After the party received an €11 million (Dh42m) loan from the Moscow-based First Czech Russian Bank in 2014, Ms Le Pen's critics charged that she was being rewarded for backing Russia's annexation of the Crimean peninsula.
Mr Fillon has often defended Russia, arguing that sanctions on Moscow have been unfair and that the West goaded Russia into its belligerence in Ukraine. During the run-up to the US election, when asked about the potential effects of an alliance between Mr Trump and Russian president Vladimir Putin, Mr Fillon said: "I do not fear it. I wish for it."
Last week, the Russian government gave US$19 million (Dh70m) in funds to RT, a state-backed television company, to start a French-language channel.
Meanwhile in Bulgaria, president Rosen Plevneliev said in early November that Russia had already initiated a cyberattack in his country, "the heaviest and most intense ... that has been conducted in south-east Europe".
Europe's worries coincide with a wider rise in information warfare, according to an annual threat assessment from Kaspersky Lab, a global cybersecurity company.
In its predictions for 2017, published in a report last month, Kaspersky Lab noted that the kind of attacks conducted in 2016 - "the dumping of hacked information for aggressive purposes" - will rise. It said "attackers will ... exploit people's willingness to accept such data as fact".

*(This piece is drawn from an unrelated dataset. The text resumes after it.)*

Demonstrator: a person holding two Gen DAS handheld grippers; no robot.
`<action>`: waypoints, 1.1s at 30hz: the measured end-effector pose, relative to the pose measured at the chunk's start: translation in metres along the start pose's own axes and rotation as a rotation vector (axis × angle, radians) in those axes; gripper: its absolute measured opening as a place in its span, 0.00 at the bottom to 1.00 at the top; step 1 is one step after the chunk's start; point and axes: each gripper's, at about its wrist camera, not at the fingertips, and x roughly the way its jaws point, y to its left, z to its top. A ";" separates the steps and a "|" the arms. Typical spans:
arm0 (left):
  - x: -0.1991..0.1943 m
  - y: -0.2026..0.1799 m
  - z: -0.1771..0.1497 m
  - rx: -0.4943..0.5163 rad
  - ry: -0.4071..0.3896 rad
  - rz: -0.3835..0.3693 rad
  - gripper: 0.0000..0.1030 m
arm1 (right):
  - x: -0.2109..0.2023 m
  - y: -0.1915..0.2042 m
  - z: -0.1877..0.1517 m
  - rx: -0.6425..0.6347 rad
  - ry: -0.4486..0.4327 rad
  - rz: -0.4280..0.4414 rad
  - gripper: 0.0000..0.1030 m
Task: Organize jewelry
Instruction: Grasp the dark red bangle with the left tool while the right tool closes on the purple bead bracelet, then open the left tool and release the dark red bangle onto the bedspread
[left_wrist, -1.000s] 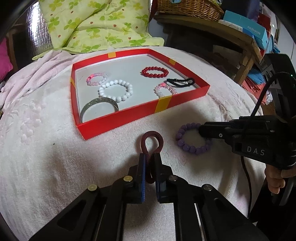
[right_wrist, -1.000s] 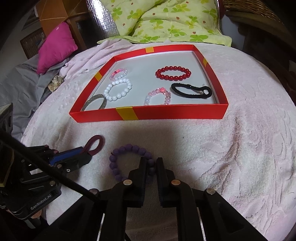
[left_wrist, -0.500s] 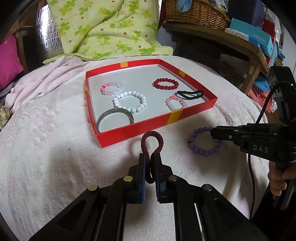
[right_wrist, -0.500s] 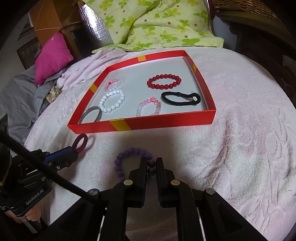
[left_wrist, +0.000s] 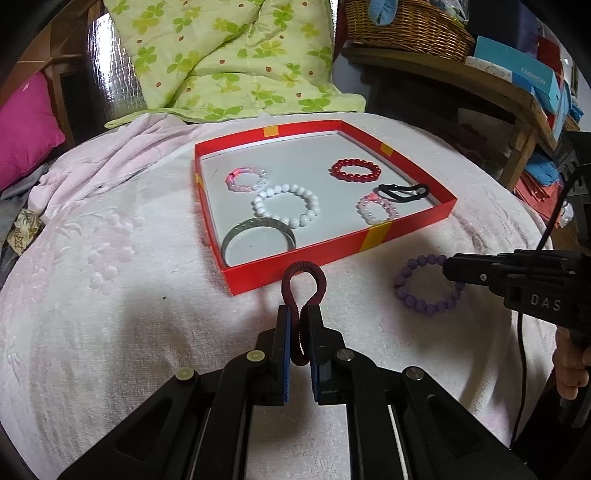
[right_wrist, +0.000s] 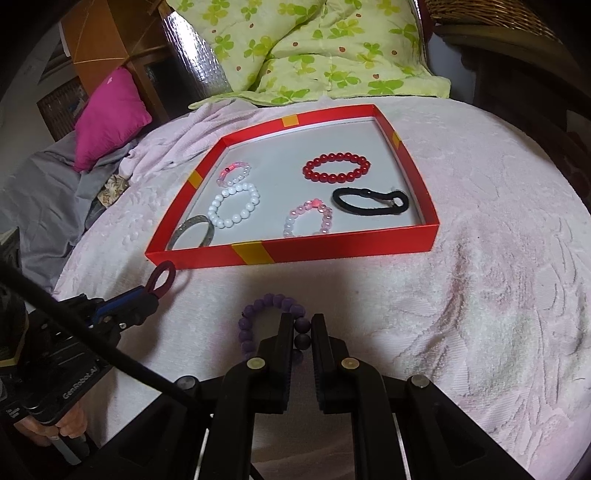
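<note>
Surface covered by a pale pink textured blanket (left_wrist: 110, 295). Green clover-print quilt (left_wrist: 229, 55) heaped at 12 o'clock. Magenta cushion (right_wrist: 110, 114) at 10 o'clock. Wooden shelf (left_wrist: 461, 77) at 2 o'clock carries a wicker basket (left_wrist: 406, 26) and blue box (left_wrist: 517, 70).

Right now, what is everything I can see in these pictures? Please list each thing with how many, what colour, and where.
Tray: one, red with yellow tape, on the blanket.
White bead bracelet: one, in the tray.
Red bead bracelet: one, far side of the tray.
Pink bead bracelets: two, in the tray.
Black hair tie: one, tray's right side.
Grey bangle: one, tray's near left corner.
Blanket: one, pale pink, under everything.
Quilt: one, green clover print, behind.
Cushion: one, magenta, far left.
Basket: one, wicker, on a shelf.
Left gripper: shut on the dark red hair tie.
Right gripper: shut on the purple bead bracelet.
</note>
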 end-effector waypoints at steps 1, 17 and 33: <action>0.000 0.001 0.000 -0.001 0.000 0.004 0.09 | 0.000 0.002 0.000 -0.002 -0.001 0.003 0.10; -0.005 0.014 0.002 -0.041 -0.006 0.063 0.09 | -0.001 0.028 0.007 -0.013 -0.020 0.044 0.10; -0.006 0.024 0.001 -0.068 0.001 0.088 0.09 | 0.003 0.031 0.006 -0.015 -0.011 0.042 0.10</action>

"As critical infrastructure and manufacturing systems remain connected to the internet, often with little or no protection, the temptation to damage or disrupt them could prove overwhelming for cyberattackers, particularly ... during times of rising geopolitical tension," the report said.
Russia's suspected intervention in favour of Mr Trump marked the culmination of a growing impatience with cyber warfare, Mr Woodward said, referring to the hacking of the Democratic National Committee's emails.
"The reason we've seen the rhetoric of late [from] western governments is that elections could have been affected," he said. "That's obviously over the line."
"Stealing information is something that intelligence agencies have done for centuries, but to try to influence elections in a way that is so public is something that western governments clearly believe they cannot stand by and let happen unchallenged."